Task to complete.
Find every line in the data that contains the word "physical". Return each of those lines.

Entries shown.
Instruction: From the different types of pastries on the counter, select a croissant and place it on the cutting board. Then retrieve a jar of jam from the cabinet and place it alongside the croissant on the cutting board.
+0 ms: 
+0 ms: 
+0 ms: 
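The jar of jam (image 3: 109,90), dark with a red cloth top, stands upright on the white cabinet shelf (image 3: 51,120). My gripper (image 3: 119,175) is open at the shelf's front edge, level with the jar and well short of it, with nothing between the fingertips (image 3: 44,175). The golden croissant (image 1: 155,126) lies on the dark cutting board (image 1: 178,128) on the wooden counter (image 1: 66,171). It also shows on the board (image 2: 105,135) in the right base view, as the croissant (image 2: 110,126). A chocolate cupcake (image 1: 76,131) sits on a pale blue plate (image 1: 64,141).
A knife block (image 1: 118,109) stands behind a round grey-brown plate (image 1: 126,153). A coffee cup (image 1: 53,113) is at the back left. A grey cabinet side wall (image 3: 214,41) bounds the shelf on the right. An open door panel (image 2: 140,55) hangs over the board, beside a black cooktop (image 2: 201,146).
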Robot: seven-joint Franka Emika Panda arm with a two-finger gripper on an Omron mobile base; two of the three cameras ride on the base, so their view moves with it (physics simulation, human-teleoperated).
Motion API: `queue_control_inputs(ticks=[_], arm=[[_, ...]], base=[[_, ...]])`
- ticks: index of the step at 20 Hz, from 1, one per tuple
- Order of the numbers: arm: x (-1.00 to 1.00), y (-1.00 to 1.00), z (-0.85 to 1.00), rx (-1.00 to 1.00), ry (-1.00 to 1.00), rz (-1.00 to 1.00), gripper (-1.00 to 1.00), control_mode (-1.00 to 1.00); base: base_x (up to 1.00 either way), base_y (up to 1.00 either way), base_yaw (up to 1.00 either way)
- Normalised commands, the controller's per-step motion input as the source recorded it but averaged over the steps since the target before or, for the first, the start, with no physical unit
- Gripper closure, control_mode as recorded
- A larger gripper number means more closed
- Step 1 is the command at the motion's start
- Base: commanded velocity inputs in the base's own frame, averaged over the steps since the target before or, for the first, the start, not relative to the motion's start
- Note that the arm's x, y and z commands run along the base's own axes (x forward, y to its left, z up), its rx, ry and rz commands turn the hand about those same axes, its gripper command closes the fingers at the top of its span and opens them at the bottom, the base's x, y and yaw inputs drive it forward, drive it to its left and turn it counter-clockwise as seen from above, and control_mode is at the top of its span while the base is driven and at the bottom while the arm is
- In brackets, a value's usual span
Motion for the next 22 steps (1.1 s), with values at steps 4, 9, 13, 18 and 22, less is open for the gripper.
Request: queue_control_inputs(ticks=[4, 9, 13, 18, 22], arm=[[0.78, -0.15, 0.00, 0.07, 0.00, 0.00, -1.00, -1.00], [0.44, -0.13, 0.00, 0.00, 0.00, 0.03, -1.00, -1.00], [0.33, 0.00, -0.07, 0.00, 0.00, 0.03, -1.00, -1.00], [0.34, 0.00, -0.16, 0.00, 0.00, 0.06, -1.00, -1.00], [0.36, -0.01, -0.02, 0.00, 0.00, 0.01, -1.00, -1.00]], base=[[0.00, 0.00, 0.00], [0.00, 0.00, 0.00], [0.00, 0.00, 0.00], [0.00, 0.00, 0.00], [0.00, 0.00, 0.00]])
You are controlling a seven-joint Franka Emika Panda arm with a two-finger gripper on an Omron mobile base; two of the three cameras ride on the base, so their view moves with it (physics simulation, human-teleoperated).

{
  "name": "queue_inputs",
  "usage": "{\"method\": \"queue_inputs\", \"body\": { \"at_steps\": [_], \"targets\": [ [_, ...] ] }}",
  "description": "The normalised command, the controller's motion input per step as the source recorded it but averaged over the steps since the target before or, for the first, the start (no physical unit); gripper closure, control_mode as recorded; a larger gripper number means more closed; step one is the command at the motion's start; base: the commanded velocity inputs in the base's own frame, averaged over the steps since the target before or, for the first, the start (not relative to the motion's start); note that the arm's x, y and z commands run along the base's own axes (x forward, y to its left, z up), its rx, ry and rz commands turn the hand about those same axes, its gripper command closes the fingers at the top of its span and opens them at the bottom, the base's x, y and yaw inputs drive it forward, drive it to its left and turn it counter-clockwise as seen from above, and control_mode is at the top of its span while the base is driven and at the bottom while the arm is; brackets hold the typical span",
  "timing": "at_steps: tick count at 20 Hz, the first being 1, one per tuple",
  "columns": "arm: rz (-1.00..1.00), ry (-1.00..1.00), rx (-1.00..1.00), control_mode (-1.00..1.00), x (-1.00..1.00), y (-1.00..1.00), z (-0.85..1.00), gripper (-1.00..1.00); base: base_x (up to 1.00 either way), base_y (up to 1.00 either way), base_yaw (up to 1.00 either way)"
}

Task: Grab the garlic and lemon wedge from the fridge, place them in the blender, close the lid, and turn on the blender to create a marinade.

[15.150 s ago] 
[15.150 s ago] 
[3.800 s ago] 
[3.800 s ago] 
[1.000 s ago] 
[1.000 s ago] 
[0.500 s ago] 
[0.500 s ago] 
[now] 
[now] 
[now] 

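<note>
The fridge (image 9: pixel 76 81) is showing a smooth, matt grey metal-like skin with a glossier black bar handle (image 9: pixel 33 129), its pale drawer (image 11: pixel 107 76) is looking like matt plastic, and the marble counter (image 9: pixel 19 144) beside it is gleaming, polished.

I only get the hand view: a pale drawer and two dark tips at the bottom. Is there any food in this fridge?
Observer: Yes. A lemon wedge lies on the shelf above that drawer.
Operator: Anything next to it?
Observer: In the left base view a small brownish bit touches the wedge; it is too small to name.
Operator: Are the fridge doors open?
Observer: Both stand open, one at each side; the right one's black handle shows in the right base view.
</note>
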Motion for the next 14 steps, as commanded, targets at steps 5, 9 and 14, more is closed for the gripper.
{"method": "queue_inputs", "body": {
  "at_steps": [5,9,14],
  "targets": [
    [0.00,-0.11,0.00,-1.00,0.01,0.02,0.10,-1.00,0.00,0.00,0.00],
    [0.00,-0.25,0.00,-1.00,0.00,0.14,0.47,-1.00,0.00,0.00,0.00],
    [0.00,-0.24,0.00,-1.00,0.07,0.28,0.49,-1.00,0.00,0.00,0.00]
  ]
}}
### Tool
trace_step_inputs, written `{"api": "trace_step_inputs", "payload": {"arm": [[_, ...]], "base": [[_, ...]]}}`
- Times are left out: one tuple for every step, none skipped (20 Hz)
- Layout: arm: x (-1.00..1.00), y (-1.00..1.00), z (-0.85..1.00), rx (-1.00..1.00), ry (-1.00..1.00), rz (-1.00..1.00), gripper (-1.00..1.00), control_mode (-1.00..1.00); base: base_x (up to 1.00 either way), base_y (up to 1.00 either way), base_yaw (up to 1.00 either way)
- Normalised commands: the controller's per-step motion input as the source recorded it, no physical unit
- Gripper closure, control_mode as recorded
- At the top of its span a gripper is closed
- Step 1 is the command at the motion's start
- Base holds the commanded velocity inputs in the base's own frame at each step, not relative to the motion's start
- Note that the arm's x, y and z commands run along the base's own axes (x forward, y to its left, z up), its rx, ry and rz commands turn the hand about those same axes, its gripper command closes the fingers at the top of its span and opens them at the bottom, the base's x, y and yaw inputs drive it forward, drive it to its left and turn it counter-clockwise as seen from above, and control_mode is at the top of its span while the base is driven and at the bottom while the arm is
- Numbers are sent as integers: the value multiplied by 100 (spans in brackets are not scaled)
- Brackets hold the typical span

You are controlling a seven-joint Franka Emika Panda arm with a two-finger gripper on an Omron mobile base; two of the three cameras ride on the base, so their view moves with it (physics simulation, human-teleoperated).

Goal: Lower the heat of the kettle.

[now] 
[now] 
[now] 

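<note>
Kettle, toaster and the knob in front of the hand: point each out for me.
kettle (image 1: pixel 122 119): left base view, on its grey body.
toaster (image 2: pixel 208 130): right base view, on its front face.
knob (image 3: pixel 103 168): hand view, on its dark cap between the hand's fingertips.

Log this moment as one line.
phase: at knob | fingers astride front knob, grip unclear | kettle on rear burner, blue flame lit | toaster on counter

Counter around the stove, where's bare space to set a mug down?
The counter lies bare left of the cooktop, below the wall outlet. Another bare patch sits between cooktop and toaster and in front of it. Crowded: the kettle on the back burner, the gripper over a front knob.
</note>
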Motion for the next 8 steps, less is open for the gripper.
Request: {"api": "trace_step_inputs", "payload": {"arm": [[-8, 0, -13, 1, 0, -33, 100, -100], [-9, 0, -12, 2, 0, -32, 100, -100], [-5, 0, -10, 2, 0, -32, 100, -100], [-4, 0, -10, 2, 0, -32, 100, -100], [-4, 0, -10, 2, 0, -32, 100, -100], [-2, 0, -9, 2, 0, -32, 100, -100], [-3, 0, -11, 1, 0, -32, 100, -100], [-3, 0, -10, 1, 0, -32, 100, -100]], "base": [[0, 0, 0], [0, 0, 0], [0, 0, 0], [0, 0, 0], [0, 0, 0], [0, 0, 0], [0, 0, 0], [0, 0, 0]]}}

Task response.
- Normalised commands, the controller's per-step motion input as the source recorded it but averaged over the steps since the target before or, for the first, the start, with no physical unit
  "description": "The normalised command, the controller's motion input per step as the source recorded it but averaged over the steps since the target before or, for the first, the start (no physical unit); gripper closure, control_mode as recorded; a larger gripper number means more closed; step one is the command at the motion's start; base: the commanded velocity inputs in the base's own frame, averaged over the steps since the target before or, for the first, the start (not relative to the motion's start); note that the arm's x, y and z commands run along the base's own axes (x forward, y to its left, z up), its rx, ry and rz commands turn the hand about those same axes, its gripper command closes the fingers at the top of its span and opens them at the bottom, the base's x, y and yaw inputs drive it forward, drive it to its left and turn it counter-clockwise as seen from above, and control_mode is at the top of its span while the base is driven and at the bottom while the arm is; brackets hold the typical span",
- Normalised commands: the controller's per-step motion input as the source recorded it, no physical unit

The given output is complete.